▶ [Exercise requirements]: Give every entry again, word for word and in full.

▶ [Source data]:
════════════════
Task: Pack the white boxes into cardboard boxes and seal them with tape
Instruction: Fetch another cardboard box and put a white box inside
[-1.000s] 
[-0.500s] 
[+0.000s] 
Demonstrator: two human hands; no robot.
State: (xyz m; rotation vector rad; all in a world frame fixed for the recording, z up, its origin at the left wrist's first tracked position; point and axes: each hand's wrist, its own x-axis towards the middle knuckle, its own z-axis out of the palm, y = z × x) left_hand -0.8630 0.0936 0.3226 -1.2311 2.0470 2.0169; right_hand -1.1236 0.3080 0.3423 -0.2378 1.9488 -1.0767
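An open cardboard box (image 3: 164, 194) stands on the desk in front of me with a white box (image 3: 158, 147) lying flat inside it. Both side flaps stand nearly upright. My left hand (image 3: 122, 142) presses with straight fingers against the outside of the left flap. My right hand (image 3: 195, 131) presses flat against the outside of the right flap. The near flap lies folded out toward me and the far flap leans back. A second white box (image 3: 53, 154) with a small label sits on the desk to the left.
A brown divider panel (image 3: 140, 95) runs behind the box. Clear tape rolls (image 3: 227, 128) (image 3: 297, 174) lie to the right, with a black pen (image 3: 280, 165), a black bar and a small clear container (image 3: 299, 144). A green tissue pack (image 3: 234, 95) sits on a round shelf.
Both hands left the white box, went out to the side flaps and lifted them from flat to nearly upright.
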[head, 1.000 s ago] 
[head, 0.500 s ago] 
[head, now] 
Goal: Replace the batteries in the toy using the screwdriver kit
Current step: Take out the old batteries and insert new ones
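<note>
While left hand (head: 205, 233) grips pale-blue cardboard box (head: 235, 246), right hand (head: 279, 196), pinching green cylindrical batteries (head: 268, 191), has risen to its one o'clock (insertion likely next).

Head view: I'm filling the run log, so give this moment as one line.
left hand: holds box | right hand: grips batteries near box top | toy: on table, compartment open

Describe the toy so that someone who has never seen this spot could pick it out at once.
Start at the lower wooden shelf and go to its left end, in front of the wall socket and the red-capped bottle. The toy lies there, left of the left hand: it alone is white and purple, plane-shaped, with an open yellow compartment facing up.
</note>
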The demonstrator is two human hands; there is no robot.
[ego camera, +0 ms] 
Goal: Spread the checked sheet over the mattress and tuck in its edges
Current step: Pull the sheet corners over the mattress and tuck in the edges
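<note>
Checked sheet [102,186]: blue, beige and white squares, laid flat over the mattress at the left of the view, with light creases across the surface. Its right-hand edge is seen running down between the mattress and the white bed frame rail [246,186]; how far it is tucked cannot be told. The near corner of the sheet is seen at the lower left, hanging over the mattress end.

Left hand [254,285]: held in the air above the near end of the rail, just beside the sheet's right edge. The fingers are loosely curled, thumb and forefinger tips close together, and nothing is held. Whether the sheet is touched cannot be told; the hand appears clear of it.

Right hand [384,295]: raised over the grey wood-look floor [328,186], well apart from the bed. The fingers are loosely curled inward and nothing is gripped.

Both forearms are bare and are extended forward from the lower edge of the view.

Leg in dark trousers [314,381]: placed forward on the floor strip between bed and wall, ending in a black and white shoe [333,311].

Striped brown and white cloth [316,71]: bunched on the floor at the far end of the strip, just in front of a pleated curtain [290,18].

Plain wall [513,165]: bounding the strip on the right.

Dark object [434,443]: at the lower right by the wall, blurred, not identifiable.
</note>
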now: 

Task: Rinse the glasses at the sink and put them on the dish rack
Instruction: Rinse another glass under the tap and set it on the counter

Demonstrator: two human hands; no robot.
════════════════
▶ [Solution]:
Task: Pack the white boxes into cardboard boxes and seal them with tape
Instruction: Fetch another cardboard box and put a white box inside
[-1.000s] 
[-0.500s] 
[+0.000s] 
Demonstrator: two human hands; no robot.
State: (xyz m; rotation vector rad; all in a world frame fixed for the recording, z up, its origin at the left wrist's first tracked position; point and axes: each hand's wrist, its own x-axis towards the middle knuckle, its own z-axis out of the palm, y = z × x) left_hand -0.8630 0.0936 0.3226 -1.2311 2.0470 2.0169; right_hand -1.1236 0.3080 0.3423 -0.2378 1.9488 -1.0767
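An open cardboard box (image 3: 164, 194) stands on the desk in front of me with a white box (image 3: 158, 147) lying flat inside it. Both side flaps stand nearly upright. My left hand (image 3: 122, 142) presses with straight fingers against the outside of the left flap. My right hand (image 3: 195, 131) presses flat against the outside of the right flap. The near flap lies folded out toward me and the far flap leans back. A second white box (image 3: 53, 154) with a small label sits on the desk to the left.
A brown divider panel (image 3: 140, 95) runs behind the box. Clear tape rolls (image 3: 227, 128) (image 3: 297, 174) lie to the right, with a black pen (image 3: 280, 165), a black bar and a small clear container (image 3: 299, 144). A green tissue pack (image 3: 234, 95) sits on a round shelf.
Both hands left the white box, went out to the side flaps and lifted them from flat to nearly upright.
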[head, 1.000 s ago] 
[head, 0.500 s ago] 
[head, now] 
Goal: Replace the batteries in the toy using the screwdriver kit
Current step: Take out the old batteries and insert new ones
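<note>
While left hand (head: 205, 233) grips pale-blue cardboard box (head: 235, 246), right hand (head: 279, 196), pinching green cylindrical batteries (head: 268, 191), has risen to its one o'clock (insertion likely next).

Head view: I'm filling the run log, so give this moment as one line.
left hand: holds box | right hand: grips batteries near box top | toy: on table, compartment open

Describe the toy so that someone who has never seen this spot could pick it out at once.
Start at the lower wooden shelf and go to its left end, in front of the wall socket and the red-capped bottle. The toy lies there, left of the left hand: it alone is white and purple, plane-shaped, with an open yellow compartment facing up.
</note>
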The demonstrator is two human hands; there is no robot.
[ego camera, +0 ms] 
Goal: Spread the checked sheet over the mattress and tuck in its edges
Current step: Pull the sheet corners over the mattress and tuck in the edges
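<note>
Checked sheet [102,186]: blue, beige and white squares, laid flat over the mattress at the left of the view, with light creases across the surface. Its right-hand edge is seen running down between the mattress and the white bed frame rail [246,186]; how far it is tucked cannot be told. The near corner of the sheet is seen at the lower left, hanging over the mattress end.

Left hand [254,285]: held in the air above the near end of the rail, just beside the sheet's right edge. The fingers are loosely curled, thumb and forefinger tips close together, and nothing is held. Whether the sheet is touched cannot be told; the hand appears clear of it.

Right hand [384,295]: raised over the grey wood-look floor [328,186], well apart from the bed. The fingers are loosely curled inward and nothing is gripped.

Both forearms are bare and are extended forward from the lower edge of the view.

Leg in dark trousers [314,381]: placed forward on the floor strip between bed and wall, ending in a black and white shoe [333,311].

Striped brown and white cloth [316,71]: bunched on the floor at the far end of the strip, just in front of a pleated curtain [290,18].

Plain wall [513,165]: bounding the strip on the right.

Dark object [434,443]: at the lower right by the wall, blurred, not identifiable.
</note>
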now: 

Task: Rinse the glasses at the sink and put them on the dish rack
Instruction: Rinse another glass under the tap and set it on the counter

Demonstrator: two human hands; no robot.

Work on this exercise is finished, so nothing remains.